Another is that in order to achieve full frequency extension at a reasonable volume and with reasonable bass extension, you’ll need more than one driver to cover the whole frequency range. This is a deviation from the theoretically perfect but physically unachievable speaker, known as a ‘point source’, which radiates all frequencies perfectly from a single point. The necessity for multiple drivers leads to one particularly frustrating issue: imperfect phase correlation between the drivers. A full discussion of all the issues involved with driver integration would not fit into this review, but suffice it to say that manufacturers spend a lot of time trying to align the phase of drivers, using both physical and digital means.
In a design like the Kii Three or the HEDD Type 30, for example, linear phase can be selected as a listening mode. This is achieved using digital signal processing, which keeps phase within roughly a ±50‑degree window (generally above 200Hz, though this varies), but it incurs a latency penalty. As a result, such a setting is only useful when you don’t mind a delay on your sound output.
Another way to tackle driver phase discrepancy is by using a concentric design, where a tweeter is put either directly in the centre of a woofer, or suspended in front of the woofer cone. Many manufacturers use variations on such a design, including KEF, Tannoy, Genelec, Kali, PreSonus, Equator Audio and Geithain. Like all speaker design choices, this also introduces its own potential issues, which need to be compensated for with other physical and digital design considerations. Now Reflector Audio have approached the concept of a concentric speaker from a different angle. In the Square Two reviewed here, the job of reproducing the low end is split between four separate drivers that exit through individual holes in the baffle, while a mid‑ and high‑frequency driver fires through a horn in the centre. For a quick run‑down of the why and how of horn loading, see Phil Ward’s review of the Ocean Way HR5 monitors in SOS January 2021.
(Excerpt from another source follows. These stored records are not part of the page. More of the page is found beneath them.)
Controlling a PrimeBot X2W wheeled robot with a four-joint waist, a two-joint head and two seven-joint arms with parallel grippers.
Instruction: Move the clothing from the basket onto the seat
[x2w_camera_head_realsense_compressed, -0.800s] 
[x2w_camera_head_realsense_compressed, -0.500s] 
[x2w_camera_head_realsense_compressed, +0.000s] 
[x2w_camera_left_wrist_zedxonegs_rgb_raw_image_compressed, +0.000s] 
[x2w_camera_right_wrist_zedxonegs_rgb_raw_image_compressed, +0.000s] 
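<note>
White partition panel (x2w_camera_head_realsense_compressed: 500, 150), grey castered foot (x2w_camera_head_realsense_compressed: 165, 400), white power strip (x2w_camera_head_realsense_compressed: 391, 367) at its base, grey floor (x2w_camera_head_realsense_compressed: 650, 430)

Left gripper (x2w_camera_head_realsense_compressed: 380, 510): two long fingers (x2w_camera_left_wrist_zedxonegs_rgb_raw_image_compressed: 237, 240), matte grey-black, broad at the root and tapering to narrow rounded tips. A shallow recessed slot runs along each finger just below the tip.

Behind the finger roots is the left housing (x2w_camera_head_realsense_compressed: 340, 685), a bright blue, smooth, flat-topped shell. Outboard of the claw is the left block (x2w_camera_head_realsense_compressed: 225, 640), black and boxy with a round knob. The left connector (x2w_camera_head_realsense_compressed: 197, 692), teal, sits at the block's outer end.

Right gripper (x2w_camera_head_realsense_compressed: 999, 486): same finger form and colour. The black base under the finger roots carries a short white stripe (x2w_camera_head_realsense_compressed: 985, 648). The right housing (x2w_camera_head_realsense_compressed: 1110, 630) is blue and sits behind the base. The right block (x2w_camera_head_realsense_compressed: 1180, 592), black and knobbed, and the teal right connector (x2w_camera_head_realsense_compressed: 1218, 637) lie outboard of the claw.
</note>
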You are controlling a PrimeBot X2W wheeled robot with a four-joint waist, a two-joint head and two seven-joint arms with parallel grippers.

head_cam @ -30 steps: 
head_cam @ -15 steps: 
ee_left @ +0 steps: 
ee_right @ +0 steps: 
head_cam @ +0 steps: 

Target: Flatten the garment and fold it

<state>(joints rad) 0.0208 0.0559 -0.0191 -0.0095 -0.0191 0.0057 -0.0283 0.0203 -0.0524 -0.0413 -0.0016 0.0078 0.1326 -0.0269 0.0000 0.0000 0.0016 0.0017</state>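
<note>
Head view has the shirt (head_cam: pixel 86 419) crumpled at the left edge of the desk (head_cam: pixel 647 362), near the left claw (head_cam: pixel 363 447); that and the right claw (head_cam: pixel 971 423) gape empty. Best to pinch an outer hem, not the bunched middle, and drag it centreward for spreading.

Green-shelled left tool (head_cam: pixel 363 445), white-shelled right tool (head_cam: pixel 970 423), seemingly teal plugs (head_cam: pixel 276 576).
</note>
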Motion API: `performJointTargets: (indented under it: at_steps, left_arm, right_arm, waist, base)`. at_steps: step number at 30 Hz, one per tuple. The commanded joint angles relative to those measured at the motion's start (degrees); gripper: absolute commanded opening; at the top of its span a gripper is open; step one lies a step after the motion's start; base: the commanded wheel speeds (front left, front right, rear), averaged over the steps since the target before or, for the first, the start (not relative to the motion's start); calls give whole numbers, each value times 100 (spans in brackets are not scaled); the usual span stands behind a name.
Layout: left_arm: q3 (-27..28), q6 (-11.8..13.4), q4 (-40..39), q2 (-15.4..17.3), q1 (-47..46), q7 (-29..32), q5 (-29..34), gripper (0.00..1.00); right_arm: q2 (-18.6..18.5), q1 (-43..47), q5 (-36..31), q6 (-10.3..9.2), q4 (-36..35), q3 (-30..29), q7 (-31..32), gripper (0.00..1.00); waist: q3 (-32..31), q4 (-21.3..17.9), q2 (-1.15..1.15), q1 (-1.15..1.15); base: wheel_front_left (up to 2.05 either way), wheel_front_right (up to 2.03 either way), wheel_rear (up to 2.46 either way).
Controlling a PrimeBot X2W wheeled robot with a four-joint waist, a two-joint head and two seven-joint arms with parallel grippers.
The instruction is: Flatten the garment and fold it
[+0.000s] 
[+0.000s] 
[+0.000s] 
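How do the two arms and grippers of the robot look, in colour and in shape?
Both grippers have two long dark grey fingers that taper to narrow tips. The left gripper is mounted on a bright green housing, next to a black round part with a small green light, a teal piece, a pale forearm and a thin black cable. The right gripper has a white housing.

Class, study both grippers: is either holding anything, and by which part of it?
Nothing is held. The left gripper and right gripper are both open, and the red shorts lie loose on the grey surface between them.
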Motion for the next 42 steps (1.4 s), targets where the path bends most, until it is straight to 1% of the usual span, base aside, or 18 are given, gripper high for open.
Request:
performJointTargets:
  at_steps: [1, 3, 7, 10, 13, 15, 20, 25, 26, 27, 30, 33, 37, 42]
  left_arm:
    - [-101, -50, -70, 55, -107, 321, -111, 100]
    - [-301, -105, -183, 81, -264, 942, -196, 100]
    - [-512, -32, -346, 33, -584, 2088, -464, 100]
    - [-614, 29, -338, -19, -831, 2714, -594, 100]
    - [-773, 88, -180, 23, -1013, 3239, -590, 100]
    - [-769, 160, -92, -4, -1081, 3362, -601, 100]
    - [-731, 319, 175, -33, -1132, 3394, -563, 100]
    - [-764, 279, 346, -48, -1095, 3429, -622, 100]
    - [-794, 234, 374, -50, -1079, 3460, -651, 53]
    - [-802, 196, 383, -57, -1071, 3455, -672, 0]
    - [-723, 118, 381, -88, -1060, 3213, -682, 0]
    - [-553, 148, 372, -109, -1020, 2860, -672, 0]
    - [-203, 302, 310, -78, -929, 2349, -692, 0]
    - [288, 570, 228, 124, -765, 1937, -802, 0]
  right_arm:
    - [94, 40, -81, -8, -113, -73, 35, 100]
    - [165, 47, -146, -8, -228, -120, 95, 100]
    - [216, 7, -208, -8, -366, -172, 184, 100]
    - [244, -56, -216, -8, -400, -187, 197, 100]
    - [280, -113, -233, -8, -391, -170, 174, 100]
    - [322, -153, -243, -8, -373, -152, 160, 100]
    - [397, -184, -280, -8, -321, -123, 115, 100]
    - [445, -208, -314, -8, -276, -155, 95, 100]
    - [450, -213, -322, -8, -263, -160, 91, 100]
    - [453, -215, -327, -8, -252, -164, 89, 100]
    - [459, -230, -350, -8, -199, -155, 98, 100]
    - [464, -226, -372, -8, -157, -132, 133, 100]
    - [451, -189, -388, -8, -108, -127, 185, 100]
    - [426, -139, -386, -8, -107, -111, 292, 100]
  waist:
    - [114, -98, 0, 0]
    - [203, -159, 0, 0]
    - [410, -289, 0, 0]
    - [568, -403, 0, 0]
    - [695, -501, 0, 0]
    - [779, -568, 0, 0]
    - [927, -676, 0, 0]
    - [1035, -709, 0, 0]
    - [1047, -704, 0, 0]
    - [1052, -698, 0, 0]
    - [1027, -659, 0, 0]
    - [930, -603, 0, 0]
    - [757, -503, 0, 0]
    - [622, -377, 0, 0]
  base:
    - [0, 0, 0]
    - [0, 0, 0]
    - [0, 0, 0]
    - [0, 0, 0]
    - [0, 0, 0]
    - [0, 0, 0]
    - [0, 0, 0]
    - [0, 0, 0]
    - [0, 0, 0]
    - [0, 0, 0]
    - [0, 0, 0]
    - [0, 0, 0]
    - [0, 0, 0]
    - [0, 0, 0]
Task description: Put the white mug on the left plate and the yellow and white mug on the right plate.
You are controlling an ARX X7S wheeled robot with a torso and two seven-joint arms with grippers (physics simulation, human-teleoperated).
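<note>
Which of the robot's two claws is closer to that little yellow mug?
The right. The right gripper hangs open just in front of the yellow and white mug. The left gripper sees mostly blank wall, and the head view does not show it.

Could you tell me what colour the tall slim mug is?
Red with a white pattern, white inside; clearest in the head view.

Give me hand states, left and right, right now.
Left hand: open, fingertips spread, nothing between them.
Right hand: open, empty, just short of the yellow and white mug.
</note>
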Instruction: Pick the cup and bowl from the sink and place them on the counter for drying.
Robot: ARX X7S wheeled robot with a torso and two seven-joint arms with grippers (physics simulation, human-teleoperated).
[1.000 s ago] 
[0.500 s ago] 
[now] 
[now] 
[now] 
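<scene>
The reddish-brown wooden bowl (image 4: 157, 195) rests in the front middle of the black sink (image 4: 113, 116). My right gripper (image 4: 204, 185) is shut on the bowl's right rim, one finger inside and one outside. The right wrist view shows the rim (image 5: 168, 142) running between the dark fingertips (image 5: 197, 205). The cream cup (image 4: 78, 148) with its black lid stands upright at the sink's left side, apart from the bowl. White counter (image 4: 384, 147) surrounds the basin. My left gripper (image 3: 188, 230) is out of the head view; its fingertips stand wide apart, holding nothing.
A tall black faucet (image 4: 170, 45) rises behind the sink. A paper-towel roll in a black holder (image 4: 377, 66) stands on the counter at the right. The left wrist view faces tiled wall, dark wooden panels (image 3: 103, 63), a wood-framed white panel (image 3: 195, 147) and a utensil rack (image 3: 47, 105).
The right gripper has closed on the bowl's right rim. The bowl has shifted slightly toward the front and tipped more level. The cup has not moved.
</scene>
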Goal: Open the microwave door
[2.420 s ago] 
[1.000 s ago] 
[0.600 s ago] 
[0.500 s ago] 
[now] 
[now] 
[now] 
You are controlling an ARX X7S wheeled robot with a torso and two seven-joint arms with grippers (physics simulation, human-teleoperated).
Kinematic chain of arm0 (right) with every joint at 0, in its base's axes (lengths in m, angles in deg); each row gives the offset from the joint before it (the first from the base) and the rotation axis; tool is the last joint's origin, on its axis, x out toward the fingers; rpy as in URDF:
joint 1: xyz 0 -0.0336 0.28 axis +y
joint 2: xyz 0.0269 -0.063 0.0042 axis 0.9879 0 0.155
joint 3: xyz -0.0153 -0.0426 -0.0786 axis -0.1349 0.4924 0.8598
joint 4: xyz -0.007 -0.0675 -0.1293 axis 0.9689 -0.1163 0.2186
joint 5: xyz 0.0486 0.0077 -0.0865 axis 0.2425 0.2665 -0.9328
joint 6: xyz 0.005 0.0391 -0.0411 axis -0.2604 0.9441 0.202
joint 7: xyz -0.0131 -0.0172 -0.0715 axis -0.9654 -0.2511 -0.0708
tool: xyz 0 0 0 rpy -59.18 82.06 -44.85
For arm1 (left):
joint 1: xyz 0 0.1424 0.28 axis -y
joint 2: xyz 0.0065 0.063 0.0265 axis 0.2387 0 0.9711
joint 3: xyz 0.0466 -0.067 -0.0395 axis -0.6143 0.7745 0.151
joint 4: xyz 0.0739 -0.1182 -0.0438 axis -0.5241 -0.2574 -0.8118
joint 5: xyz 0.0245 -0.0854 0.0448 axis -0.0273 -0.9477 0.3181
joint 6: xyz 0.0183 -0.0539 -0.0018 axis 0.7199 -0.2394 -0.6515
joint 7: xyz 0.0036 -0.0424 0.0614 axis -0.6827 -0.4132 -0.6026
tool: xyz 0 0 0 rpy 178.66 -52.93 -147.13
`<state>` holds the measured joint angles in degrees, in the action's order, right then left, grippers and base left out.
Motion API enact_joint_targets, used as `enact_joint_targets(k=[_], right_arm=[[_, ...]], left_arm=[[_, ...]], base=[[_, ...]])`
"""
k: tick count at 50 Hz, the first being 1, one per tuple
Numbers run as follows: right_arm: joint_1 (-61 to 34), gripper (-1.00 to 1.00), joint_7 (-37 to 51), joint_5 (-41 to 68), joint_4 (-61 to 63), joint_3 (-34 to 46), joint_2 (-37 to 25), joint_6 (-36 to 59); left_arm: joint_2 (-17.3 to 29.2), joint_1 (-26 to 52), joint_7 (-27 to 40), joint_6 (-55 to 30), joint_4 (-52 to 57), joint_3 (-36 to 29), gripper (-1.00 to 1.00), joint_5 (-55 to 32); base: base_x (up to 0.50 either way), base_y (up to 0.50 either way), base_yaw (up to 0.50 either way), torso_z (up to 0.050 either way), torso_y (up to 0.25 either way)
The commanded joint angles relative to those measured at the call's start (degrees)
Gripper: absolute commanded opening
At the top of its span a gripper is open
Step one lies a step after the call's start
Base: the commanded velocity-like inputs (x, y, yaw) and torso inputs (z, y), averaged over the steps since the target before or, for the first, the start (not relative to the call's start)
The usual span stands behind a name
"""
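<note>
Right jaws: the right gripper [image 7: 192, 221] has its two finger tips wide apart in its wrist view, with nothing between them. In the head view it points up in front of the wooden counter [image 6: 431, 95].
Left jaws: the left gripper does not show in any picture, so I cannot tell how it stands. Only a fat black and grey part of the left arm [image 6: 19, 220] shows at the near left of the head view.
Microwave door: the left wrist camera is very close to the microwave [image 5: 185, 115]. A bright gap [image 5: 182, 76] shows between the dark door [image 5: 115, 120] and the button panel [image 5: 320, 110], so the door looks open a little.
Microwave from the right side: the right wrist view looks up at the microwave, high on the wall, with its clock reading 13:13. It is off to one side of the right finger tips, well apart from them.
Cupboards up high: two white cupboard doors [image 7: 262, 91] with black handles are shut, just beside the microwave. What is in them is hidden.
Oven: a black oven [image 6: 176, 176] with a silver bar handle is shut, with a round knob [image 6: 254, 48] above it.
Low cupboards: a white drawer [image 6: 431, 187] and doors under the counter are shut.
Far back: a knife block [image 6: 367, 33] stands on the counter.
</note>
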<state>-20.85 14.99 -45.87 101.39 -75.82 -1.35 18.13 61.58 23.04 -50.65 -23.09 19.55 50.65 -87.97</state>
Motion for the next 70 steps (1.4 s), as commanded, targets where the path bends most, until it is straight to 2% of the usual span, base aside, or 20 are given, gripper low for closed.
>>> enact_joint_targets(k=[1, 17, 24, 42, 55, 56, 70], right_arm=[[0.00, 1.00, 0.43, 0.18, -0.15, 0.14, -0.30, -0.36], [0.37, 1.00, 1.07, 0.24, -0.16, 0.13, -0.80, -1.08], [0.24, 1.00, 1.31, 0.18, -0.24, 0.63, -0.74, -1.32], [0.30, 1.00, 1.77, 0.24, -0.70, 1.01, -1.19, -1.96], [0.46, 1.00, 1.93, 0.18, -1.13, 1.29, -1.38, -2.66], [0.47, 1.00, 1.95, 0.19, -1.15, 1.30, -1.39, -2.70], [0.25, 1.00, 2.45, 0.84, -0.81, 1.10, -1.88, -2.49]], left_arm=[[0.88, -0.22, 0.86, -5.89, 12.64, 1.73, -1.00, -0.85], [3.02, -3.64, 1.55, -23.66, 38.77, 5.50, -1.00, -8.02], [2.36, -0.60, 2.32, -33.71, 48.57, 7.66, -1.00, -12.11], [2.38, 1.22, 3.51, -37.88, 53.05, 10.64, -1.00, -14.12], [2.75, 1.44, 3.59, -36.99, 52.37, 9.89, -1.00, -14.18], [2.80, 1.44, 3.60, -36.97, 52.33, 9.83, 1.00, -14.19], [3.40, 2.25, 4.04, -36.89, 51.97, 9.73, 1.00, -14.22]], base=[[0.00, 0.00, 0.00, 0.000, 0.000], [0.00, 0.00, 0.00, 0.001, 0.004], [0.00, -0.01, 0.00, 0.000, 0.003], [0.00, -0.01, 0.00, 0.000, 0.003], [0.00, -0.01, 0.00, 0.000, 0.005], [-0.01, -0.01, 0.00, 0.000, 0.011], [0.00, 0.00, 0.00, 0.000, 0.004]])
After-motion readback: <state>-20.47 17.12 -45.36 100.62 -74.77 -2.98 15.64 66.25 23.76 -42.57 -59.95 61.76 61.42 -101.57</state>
I first encountered Reflector Audio products at NAMM a long time back, where they had some very eye‑popping gigantic speakers called the Q1818s. Come Covid, a listening party with these giant monitors was cancelled, and the designers decided it was time to make a smaller and more generally practical speaker using similar acoustic design principles. Like the Q1818, the Square Two is designed to create a virtual point source using a horn‑loaded tweeter surrounded by four woofers. While the Q1818s were very high‑end main monitors, the Square Two is more of a midfield to long‑nearfield design, and so usable in far more studios.
Drivers
The distinctive design of the Square Two is mostly a result of its interesting driver setup. Horn design is a bundle of essays on its own, but suffice to say it’s relatively uncommon to see horn‑loaded compression drivers in studio monitors these days. Very large main monitors are the notable exception (Augspurger are one example), where high levels of projection and volume are essential. Compression drivers are rare outside of ‘I need lots of volume’ applications, and this is where they tend to be used due to their high efficiency.
Both the tweeter and woofers in the Square Two are Italian: a Faital Pro HF1440 in the horn and four 18 Sound 5W430 woofers surrounding it. The four 5‑inch woofers are roughly equivalent to a single 10‑inch driver in surface area, but with the workload divided across the four drivers. With the drivers aligned perfectly to work as a single source, the only down sides to such a design are weight and expense. The former is not = much of a problem for this application once you’ve set them up, but the latter means such a design must inevitably land in a higher price range.
On researching both drivers, I noticed that the high‑frequency compression driver had a fair bit of low‑frequency extension, while smaller woofers have the benefit of increased high‑frequency...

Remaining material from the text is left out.